If we look at the current Senate proposal, the scorecard is not promising:

Affordable coverage for everyone: FAIL.

The latest CBO estimates for the Senate bill say that a family of four with a household income of $54,000/year should expect to pay 17% of their gross income on health care -- about $9,000/year. (And that was when there was a public option to hold down costs!) That's more than they'll spend on federal taxes. That's more than they'll spend on food. I'm guessing if you took a poll, very few Americans would consider that affordable. And because of the way they've approached this, there's no effective cost cap on premiums and nothing providing downward pressure, so this is a problem that would get worse rather than better over time.

Value: FAIL.

In January 2007, the McKinsey Global Institute released a study showing that the United States spends twice as much on health care as the rest of the industrialized world. It costs our economy an extra $480 billion per year -- roughly $1,600 for every man, woman and child in the country. It's not because we get more effective care: we have lower life expectancy and higher infant mortality. Our results are worse, even though we're spending twice as much.
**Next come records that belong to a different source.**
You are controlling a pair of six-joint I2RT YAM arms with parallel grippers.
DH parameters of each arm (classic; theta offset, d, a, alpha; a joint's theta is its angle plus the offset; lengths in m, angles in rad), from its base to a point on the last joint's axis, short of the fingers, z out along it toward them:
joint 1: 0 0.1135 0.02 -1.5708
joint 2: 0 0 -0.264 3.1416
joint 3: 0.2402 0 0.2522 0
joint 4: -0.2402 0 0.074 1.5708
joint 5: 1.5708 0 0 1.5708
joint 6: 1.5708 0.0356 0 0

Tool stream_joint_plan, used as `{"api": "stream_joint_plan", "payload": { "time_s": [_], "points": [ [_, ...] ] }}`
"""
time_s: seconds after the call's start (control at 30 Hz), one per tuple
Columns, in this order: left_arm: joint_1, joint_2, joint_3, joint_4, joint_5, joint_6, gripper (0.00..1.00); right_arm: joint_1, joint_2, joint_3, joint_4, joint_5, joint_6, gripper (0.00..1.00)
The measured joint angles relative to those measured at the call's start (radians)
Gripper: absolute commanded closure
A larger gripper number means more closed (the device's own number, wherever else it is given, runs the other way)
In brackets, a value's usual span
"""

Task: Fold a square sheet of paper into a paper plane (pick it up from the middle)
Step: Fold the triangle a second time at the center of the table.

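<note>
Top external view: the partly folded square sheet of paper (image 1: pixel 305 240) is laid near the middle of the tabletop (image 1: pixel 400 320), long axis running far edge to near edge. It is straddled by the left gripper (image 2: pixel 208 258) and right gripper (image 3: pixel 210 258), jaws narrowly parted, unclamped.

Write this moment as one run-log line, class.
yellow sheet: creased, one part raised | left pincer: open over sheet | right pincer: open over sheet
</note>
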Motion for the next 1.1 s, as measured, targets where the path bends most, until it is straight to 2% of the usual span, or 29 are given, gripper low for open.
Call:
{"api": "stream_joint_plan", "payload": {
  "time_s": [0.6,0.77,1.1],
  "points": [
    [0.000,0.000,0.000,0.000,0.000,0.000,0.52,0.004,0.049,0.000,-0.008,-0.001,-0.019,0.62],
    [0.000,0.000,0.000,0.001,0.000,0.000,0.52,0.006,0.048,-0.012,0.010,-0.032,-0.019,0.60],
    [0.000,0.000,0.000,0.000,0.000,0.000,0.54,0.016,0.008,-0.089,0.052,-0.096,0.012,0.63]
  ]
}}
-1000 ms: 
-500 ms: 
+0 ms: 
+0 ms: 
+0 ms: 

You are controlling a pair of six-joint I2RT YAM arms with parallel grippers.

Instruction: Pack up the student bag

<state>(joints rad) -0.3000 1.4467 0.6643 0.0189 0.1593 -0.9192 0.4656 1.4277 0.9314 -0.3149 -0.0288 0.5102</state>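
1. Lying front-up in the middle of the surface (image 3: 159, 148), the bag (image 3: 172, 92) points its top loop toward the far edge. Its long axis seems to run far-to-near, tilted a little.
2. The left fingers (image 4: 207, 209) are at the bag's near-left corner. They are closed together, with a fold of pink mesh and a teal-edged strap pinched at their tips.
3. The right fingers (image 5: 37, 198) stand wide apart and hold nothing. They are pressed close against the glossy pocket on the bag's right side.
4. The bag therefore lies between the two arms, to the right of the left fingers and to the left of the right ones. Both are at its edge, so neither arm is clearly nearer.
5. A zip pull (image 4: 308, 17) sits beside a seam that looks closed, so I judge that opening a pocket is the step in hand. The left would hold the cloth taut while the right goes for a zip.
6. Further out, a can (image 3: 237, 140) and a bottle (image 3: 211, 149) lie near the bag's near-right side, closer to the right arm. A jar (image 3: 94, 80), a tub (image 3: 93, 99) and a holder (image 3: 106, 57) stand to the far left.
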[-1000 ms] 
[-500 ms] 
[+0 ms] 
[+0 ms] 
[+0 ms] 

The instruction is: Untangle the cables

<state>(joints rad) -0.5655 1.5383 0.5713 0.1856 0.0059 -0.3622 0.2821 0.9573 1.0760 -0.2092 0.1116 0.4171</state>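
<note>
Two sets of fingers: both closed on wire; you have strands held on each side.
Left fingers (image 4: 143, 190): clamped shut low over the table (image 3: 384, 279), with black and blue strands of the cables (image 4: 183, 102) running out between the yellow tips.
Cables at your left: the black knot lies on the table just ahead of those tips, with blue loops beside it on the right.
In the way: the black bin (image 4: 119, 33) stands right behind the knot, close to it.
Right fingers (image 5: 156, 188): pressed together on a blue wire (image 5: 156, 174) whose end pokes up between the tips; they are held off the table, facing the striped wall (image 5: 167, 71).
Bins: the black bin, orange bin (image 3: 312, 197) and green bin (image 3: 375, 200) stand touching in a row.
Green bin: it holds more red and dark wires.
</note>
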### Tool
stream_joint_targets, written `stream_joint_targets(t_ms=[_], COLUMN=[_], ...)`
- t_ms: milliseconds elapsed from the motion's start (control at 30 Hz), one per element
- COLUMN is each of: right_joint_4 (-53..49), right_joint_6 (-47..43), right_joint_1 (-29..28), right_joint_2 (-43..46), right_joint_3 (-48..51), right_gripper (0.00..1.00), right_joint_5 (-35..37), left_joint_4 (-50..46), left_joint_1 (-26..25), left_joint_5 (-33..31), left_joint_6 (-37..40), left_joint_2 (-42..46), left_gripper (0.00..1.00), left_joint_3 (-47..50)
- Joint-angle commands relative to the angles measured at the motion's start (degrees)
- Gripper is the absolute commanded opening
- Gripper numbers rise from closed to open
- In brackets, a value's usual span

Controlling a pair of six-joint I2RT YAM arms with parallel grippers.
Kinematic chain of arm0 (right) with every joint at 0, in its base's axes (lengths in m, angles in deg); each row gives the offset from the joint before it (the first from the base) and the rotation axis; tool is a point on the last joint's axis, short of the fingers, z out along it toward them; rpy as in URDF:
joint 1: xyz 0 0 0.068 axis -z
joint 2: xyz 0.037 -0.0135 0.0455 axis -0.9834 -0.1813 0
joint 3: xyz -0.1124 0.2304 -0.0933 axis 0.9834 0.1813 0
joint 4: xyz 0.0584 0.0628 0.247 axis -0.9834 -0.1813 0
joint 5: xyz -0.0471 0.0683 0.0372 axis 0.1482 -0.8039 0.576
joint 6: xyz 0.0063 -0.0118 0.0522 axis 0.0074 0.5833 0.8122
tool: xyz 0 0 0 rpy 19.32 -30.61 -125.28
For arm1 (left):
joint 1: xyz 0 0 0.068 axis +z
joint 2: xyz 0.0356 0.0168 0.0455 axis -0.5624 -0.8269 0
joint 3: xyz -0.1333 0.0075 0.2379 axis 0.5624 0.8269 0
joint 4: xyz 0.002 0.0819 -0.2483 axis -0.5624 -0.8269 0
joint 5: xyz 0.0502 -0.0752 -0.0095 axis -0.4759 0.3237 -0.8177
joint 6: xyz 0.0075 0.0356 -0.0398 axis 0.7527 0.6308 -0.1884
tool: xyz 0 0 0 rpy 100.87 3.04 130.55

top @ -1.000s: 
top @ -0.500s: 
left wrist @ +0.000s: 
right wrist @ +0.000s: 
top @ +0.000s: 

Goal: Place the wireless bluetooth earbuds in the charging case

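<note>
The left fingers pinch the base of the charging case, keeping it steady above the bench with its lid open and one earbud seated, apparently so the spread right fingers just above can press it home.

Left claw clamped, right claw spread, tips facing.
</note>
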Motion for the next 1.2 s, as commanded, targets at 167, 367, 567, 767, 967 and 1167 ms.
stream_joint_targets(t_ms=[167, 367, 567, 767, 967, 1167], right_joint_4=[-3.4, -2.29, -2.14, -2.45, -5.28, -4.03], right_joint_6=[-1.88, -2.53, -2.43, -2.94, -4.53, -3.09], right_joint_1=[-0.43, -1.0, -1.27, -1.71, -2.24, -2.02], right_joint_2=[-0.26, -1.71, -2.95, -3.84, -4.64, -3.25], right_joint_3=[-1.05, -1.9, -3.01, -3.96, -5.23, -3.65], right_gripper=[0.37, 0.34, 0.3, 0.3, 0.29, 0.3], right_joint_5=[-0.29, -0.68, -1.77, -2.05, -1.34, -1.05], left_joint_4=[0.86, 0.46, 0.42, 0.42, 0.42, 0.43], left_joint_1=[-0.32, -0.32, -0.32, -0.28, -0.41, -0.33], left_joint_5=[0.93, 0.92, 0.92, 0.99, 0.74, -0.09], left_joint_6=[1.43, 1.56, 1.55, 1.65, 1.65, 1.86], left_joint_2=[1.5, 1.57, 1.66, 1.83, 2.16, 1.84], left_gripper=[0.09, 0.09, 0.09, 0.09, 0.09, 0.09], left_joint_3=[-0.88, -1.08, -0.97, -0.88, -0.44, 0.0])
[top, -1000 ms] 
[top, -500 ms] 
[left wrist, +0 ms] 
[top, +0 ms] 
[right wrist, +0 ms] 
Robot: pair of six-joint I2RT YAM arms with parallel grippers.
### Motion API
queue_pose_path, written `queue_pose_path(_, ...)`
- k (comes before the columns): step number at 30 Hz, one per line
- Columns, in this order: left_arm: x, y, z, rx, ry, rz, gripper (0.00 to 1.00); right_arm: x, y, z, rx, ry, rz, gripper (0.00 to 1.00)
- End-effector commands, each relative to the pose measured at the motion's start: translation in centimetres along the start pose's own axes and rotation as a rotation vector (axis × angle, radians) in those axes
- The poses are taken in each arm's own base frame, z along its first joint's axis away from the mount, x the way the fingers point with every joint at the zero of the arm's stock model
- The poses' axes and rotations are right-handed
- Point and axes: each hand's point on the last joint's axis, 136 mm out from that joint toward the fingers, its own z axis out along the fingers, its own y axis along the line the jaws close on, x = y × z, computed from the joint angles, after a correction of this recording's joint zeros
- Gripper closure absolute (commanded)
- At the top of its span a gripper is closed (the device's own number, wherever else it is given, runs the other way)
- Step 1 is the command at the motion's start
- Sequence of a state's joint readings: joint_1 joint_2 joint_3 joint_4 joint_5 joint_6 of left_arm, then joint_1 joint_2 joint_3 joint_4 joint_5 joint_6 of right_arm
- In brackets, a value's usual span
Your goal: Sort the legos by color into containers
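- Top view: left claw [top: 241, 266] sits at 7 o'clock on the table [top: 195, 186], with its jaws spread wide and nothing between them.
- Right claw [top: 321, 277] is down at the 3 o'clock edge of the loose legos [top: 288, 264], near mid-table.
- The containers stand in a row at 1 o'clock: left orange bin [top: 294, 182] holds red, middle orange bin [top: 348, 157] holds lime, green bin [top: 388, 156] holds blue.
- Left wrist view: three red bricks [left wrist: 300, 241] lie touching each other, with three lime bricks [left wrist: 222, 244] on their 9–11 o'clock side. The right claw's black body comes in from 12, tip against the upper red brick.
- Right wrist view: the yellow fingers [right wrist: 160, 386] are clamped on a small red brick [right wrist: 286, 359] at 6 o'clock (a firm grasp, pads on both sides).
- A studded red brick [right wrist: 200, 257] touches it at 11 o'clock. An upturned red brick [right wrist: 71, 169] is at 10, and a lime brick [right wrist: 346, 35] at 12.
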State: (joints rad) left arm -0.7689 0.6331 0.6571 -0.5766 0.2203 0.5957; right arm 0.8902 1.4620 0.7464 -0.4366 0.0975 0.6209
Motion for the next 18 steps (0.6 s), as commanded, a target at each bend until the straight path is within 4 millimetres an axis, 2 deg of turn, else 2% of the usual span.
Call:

We pay more because we've set up the system so that the incentives to insurance companies, doctors, hospitals, and patients are all messed up. We've set it up so that expensive ways to treat things are preferred to inexpensive ones, even when the inexpensive ones are better. We're not getting better care, just more expensive care. Insurance companies won't pay to let a diabetic see a podiatrist to keep their feet healthy, instead waiting to cover amputations. Why? Because maybe by the time an amputation is necessary, somebody else -- another insurance company or better yet Medicare -- will have to foot the bill. Voila! More expensive, worse care.